TabbyML focuses on code completion and also provides a graphical interface for analyzing metrics generated by a programming team. Ollama handles the download and execution of different predefined LLMs, such as Llama or Mistral, and can also create new ones from models hosted on Hugging Face. Hugging Face, in turn, encourages the development of open source AI that competes with products from OpenAI and other large companies.

Advantages and Disadvantages

The first benefit is that self-hosting solves the problem of protecting data. Everything entered into these models remains on the local system running Ollama or TabbyML. This ensures that code or credentials that might be read by a code analyzer or an AI chat are not placed under the custody of third parties.

A second benefit is fine-tuning. Although it is possible to fine-tune ChatGPT, doing so carries an additional cost. With a local system, fine-tuning can be done independently, provided the necessary time and resources are invested. If the fine-tuning is meant to use a private dataset or codebase, this solution is also more appropriate.

Finally, because these models can run locally, the required investment can be lower. If the hardware programmers already use can support the models, then the investment is zero. If a more powerful system is needed, perhaps requiring purchased or rented hardware, then the decision becomes a matter of cost analysis. For an independent programmer this can be a limitation, but commercial hardware has already reached the level required to run these models, especially when considering devices aimed at programmers.

Conclusion

The open source ecosystem, and the ecosystem oriented around data privacy, has always had a place for different use cases.

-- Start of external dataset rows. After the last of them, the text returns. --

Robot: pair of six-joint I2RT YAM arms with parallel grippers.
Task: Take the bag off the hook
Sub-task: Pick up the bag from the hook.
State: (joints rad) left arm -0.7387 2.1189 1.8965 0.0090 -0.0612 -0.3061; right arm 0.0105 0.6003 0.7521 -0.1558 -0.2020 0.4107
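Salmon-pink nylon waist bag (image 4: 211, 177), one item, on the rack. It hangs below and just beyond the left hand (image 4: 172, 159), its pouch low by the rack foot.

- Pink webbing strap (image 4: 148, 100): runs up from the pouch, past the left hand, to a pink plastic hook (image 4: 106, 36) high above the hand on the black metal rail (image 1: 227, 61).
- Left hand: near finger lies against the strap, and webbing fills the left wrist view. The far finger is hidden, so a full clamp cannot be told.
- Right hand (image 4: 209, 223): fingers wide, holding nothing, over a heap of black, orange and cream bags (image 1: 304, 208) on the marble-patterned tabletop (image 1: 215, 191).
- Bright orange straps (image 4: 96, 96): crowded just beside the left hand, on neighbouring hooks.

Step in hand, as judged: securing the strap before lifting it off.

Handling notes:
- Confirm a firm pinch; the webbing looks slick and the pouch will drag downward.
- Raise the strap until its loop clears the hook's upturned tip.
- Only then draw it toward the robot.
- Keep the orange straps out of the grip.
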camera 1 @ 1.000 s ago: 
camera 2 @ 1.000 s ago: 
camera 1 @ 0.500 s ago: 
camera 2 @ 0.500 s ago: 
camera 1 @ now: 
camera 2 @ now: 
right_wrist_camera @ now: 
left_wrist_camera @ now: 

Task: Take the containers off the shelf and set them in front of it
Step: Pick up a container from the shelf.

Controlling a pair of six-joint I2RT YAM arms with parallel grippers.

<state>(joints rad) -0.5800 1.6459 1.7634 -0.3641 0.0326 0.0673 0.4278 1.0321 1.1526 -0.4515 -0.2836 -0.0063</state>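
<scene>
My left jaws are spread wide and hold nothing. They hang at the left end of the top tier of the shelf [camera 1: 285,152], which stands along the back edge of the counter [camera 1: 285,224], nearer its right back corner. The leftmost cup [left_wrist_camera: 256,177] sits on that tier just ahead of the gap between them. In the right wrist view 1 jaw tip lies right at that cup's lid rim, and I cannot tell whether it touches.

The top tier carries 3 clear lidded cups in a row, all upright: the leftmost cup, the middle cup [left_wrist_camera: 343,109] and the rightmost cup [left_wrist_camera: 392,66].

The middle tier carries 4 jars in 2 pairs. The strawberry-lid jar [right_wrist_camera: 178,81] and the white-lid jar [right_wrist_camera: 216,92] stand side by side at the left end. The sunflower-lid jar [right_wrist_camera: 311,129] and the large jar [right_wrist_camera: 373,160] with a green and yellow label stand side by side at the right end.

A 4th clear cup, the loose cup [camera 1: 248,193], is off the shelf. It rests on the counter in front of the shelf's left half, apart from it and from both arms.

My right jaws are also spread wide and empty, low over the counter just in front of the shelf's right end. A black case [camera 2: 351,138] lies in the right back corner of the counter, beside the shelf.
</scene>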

In the context of artificial intelligence and the evolution of hardware, it is becoming increasingly realistic to use these technologies locally and privately. For companies of all kinds, as well as for independent programmers, this possibility already exists and should be considered when developing and evaluating a project.

That said, this should also be a call to guide the creation of AI-based software toward data privacy. This includes privacy at the enterprise level, but also the privacy of end users who do not necessarily have the knowledge required to understand what happens to the information they provide to large technology companies through their services.

References

  1. Jonathan Gillham, Company AI Policy Examples and Templates - Who Has Banned ChatGPT. originality.ai.
  2. Lewis Maddison, Samsung workers made a major error by using ChatGPT. TechRadar.
  3. OpenAI, New ways to manage your data in ChatGPT. OpenAI.
  4. Ollama.
  5. TabbyML.
  6. Rucy, Self-hosted LLMs: Are they worth it? Medium.
  7. Michiel De Koninck, Should we fine-tune a LLM for this use case? Or consider other techniques? ML6.